Question

A manufacturer of bicycles builds​ racing, touring, and mountain models. The bicycles are made of both steel and aluminum. The company has available 64,600 units of steel and 24, 000 units of aluminum. The​ racing, touring, and mountain models need 17​, 19​, and 34 units of​ steel, and 9​, 21​, and 12 units of​ aluminum, respectively. Complete parts​ (a) through​ (d) below.

a. Set up the Linear Programming problem is x= # of racing bikes, y=# of touring bikes and z = # of mountain bikes

b. How many of each type of bicycle should be made in order to maximize profit if the company makes $8 per racing bike, $12 per touring bike, and $22 per mountain bike?
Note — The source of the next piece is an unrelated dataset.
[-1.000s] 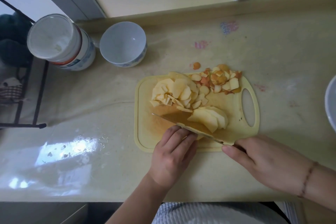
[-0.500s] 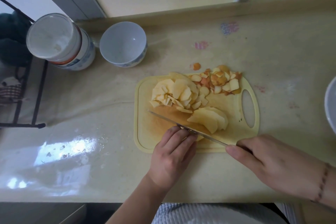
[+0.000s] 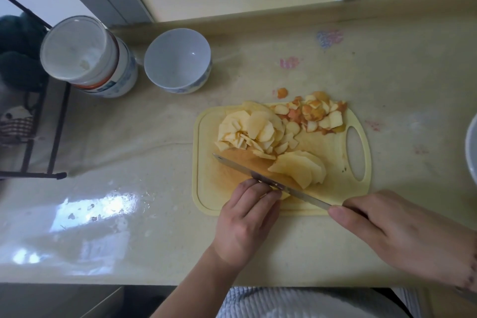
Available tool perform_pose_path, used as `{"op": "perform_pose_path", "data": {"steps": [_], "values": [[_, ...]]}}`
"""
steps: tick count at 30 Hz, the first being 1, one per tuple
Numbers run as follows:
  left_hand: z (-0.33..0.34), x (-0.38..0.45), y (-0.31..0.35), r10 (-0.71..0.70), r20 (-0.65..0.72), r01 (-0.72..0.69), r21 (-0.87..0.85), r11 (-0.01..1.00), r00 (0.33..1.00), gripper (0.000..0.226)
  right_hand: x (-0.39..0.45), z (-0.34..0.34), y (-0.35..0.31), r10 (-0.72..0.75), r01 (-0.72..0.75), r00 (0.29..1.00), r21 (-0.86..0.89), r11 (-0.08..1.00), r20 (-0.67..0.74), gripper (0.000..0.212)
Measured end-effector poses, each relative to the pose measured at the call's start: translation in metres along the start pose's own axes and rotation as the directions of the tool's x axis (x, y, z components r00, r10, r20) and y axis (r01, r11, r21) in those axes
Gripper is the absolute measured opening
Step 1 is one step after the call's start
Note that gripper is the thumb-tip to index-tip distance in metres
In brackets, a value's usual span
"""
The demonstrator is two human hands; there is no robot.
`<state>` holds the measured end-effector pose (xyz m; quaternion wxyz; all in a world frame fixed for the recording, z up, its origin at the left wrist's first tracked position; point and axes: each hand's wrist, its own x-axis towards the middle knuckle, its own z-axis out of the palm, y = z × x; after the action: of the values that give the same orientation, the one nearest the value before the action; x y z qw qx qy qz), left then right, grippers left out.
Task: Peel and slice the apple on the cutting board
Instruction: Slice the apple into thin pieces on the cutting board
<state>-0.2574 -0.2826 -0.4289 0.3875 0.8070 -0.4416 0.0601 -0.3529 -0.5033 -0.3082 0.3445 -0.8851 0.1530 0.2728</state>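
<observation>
- Knife has slid back along its own line versus the earlier frames: tip sits nearer the board's middle now, right hand drawn back toward the near right corner of the counter. Left hand holds the same spot at the board's near edge.
- Head view, only one here: yellow cutting board lies right of the counter's centre, handle hole to the right.
- Sliced apple pile at board's far-left part; fanned slices just right of the blade, mid-board; peel scraps along far edge, one scrap off the board on the counter.
- Remaining apple piece at near edge, mostly hidden under left fingertips; only a pale sliver shows.
- Left hand: fingers curled down, pressing that piece against the board, blade touching right beside them.
- Right hand: wrapped around knife handle, handle itself hidden, index finger lying out toward the blade.
- Handling judgement: peeled flesh looks wet, so likely slippery; piece is small, light, crisp, snaps rather than bends. Best hold is from above with tucked fingertips on the side away from the blade.
- Task looks close to done, last bit being sliced.
- White bowl and lidded tub at far left edge; second bowl rim at right edge.
</observation>
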Motion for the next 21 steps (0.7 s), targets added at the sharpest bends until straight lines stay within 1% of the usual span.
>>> {"op": "perform_pose_path", "data": {"steps": [3, 7, 11, 14, 17, 21], "values": [[0.0, 0.0, 0.001, -0.013, -0.002, 0.013, 0.006, 1.0, 1.0, 0.011, 0.001, 0.001, 0.0, -0.005, 0.005, 1.0, -0.034, 0.999, -0.008, 0.081], [0.0, 0.0, 0.002, -0.025, -0.007, 0.025, 0.001, 1.0, 1.0, 0.014, 0.003, 0.005, 0.001, 0.0, 0.0, 1.0, -0.048, 0.999, -0.002, 0.081], [0.0, 0.0, 0.001, -0.017, -0.007, 0.017, -0.002, 1.0, 1.0, 0.016, 0.017, 0.015, 0.003, -0.007, 0.008, 1.0, -0.085, 0.996, 0.008, 0.077], [-0.001, 0.001, 0.001, -0.005, 0.014, 0.005, -0.005, 1.0, 1.0, 0.015, 0.03, 0.015, 0.005, -0.008, 0.008, 1.0, -0.057, 0.998, 0.003, 0.072], [-0.001, -0.001, -0.001, 0.001, 0.021, -0.001, -0.001, 1.0, 1.0, 0.015, 0.032, 0.008, 0.006, 0.016, -0.016, 1.0, 0.015, 1.0, -0.005, 0.066], [-0.001, 0.0, -0.001, 0.001, 0.01, -0.001, -0.006, 1.0, 1.0, 0.015, 0.018, 0.007, 0.006, -0.007, 0.008, 1.0, 0.038, 0.999, -0.018, 0.072]]}}
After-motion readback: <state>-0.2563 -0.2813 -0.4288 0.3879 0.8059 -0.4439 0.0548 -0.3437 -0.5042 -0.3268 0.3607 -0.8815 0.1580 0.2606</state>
c. What is the maximum possible profit?

d. Are there any units of steel or aluminum leftover? How much?

Answer 1

b. 1,900 mountain bicycles, 0 racing bicycles and 0 touring bicycles to maximize profit

c. $41,800

d. 1,200 units of aluminium is left over

Explanation:

a. Let:

x= Number of racing bikes,

y= Number of touring bikes and

z = Number of mountain bikes

Constraints are;

17x+19y+34z<=64600

9x+21y+12z<=24000

x>=0

y>=0

z>=0

b. Maximize P = 8x+12y+22z

Subject to;

17x+19y+34z<=64600

9x+21y+12z<=24000

with x>=0 ; y>=0 ; z>=0

applying simplex method (see attachment);

z=1900 ; x=0; y=0; P=41,800 ; s₁=0 ; s₂=1200

b. The manufacturer are to make 1,900 mountain bicycles, 0 racing bicycles and 0 touring bicycles to maximize profit

c. Maximum profit is $41,800

d. no steel is leftover while 1,200 units of aluminium is left over.